Nbr hun my heart goes out to you   A lot of what you have said is how I've felt. I can't imagine what you have been through in the last 10 years and to have lost your baby must just be the hardest thing, I'm truly sorry.

I think what everyone has said is good advice, make contact with your friends, the ones you feel will really be there for you. 

One experience I've had is with my best friend. She and I got married 3 weeks apart from each other. DH and I had been ttc for just over 2 years at that point. Three months after our weddings she calls to say she is pg. My world fell apart. I had three weeks off work, I didn't want to eat, I wanted to sleep all day and never wanted to leave the house. I saw her twice during her pregnancy and the pain after those two days drove me mad. I just couldn't face seeing her, hearing about her scans what names she was picking. Fast forward 8 months she gives birth and I had to force myself to visit her. Just seeing her with him broke my heart (how selfish does that make me sound but that was how I felt). Fast forward 5 months and I met with her for the day. It was like sticking pins in my eyes having to smile and watch her bounce him on her neck and kiss is little face. So in 14 months I've seen her 4 times. She doesn't call me often, she doesn't text much and when she does call it is very hard. Neither of us know what to say. 

I guess what I'm trying to say is that I feel alone and scared about what the future holds and most of all I feel cut off from all my friends, they don't want to upset me so they don't ask about tx, if they do as that upsets me having to tell them it failed again and so the cycle goes on.

If you think it would help maybe write to them. I wrote a letter to my best friend trying to explain how I feel and it really helped me express how I feel as I find it hard to talk to people without getting upset. Maybe that will help you put into words how you feel and in turn may help your friends. I'm sure they love you and just don't know how to handle the situation.

I have made a very good friend on FF, she and I talk on the phone and met up in London just last month. It helps to talk to someone that knows how I feel, knows the sadness, heartache and pain that IF inflicts on you. Do you know if there is a local FF support group near you?

If you ever want to chat please pm me I'm more than happy to listen and chat   I hope some of this makes sense! I do tend to go on a bit  

Take care hun xx


----------



## Coco Ruby (Jul 21, 2009)

nbr1968   

I echo what some of the ladies have said here.  I don't think your friends are ignoring you, I think they probably are at a loss as to what to do or say that can make you feel better.  When someone has such such a traumatic experience, people around them can feel frightened at the grief surrounding what has happened.  

I hear you are in a lot of pain    and have found some support from ff.  Have you also meybr considered seeing a counsellor?  You will be able to have the space to scream, cry, shout and be accepted and 'held' by someone who won't be frightened by your strength of feeling and will accept whatever it is that you feel.

Sending u lots of


----------



## Debs (Mar 22, 2002)

Big   to you nbr 

The girls have given you lots of advice which is really good but I just wanted to add one more thing.  You say you will make the contact - but just remember you dont have to do it over the phone or face to face - you could send them a card or a letter with just a short note in explaining that you miss them and would love to see them but the last few months have been hard but right now you feel you need them.

You could also say that you are not at the stage where you can feel comfortable talking babies or going out and seeing bumps and suggest somewhere or something you could do/go which would be "safe" ground eg a salsa dancing where by you get to chat a little but because your busy learning steps or somthing and theres no children about might be easier to handle.

I wish you every luck with your friends hun - do let us know how you get on.

Love n hugs


Debs xxx


----------



## Mistletoe (Holly) (Jan 1, 2007)

NBR 

You poor darling. If only we could be friends in 'real' life. We could be miserable together, or go and have some fun in a non mummy/baby environment.

What I would say to you is have you considered some professional counselling from a member of the British Infertility Counselling Association? They are specialists and do have some insight (possibly being ex patients) to the real issues in this terrible condition.

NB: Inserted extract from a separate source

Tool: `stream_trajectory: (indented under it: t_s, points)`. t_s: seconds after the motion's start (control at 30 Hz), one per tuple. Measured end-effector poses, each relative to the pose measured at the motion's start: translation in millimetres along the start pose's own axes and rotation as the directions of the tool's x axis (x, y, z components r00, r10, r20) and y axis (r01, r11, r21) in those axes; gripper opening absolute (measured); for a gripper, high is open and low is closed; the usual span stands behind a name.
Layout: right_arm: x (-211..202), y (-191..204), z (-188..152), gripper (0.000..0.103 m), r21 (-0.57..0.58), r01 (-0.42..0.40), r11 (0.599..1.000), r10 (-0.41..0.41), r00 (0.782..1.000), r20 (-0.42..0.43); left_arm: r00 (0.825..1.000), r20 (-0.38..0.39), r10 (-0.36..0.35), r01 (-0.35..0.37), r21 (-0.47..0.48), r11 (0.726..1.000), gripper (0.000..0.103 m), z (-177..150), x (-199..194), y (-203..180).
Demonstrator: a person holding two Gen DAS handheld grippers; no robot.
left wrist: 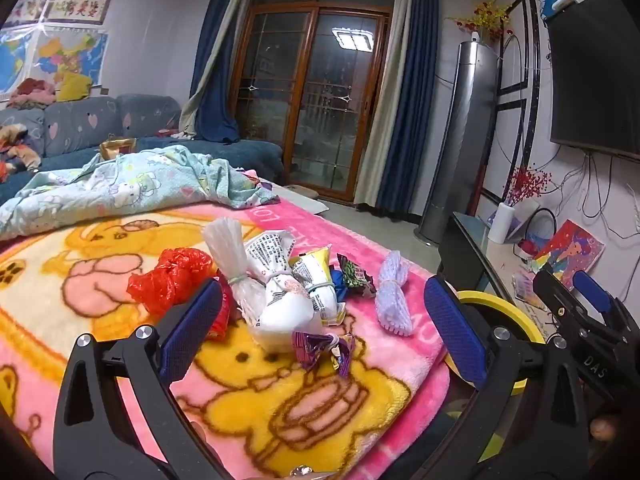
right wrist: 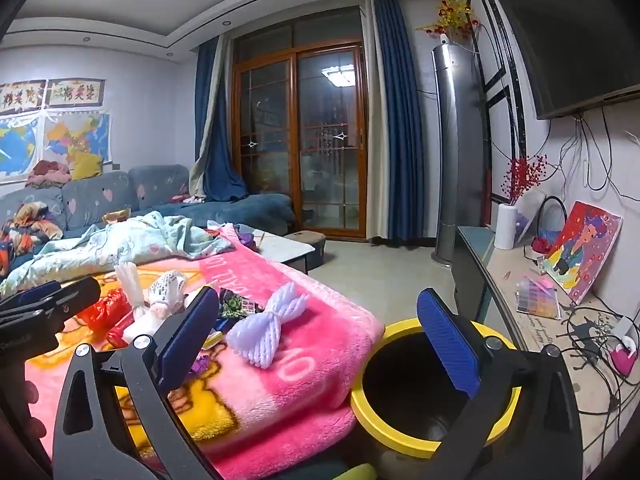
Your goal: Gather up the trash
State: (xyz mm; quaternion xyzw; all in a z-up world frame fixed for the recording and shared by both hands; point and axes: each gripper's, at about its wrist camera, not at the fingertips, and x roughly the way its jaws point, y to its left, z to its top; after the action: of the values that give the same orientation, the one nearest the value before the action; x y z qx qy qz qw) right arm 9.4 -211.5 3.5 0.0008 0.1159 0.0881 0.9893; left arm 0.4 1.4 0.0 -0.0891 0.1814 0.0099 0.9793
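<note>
Both tongs stand wide and hold nothing. Just ahead of the left tongs, between their tips, lies the trash pile on the pink blanket: a purple wrapper nearest, then white bags and a red bag. The right tongs hang over the yellow-rimmed bin, with white foam netting beyond their left tip. No piece looks gripped yet; the next move likely calls for lowering onto one and closing.

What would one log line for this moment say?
left tool open, over trash pile | right tool open, empty | yellow-rimmed bin empty
</note>
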Motion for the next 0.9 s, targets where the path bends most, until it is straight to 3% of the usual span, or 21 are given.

I have had a BICA member course of counselling before when DH and I found out we would never have a genetic child together and needed to move on to donor sperm. She was helpful and tried to help me change my mindset with various techniques so that I could move on. You can't change events in your life, but you can change the way you think about them.  

I have just started counselling again - this time a general counsellor offered to me by the hospital after my miscarriage. It is early days, but I am hoping to get somewhere with my thoughts and feelings.

It might make you feel more normal if I tell you that I learnt from the counsellor that it takes a full 2 years, maybe longer to work through all the stages of grief properly, and you have to do it at your pace. A self help book on grief has also been useful. 

I would also say that I am feeling an absence of friends. No one ever contacts me to suggest a meet up. I always have to do the running. All of my friends have 2 children and I have to put it down to them being busy or them thinking that I am at work or in the middle of treatment, or want to be alone. Otherwise I would be paranoid.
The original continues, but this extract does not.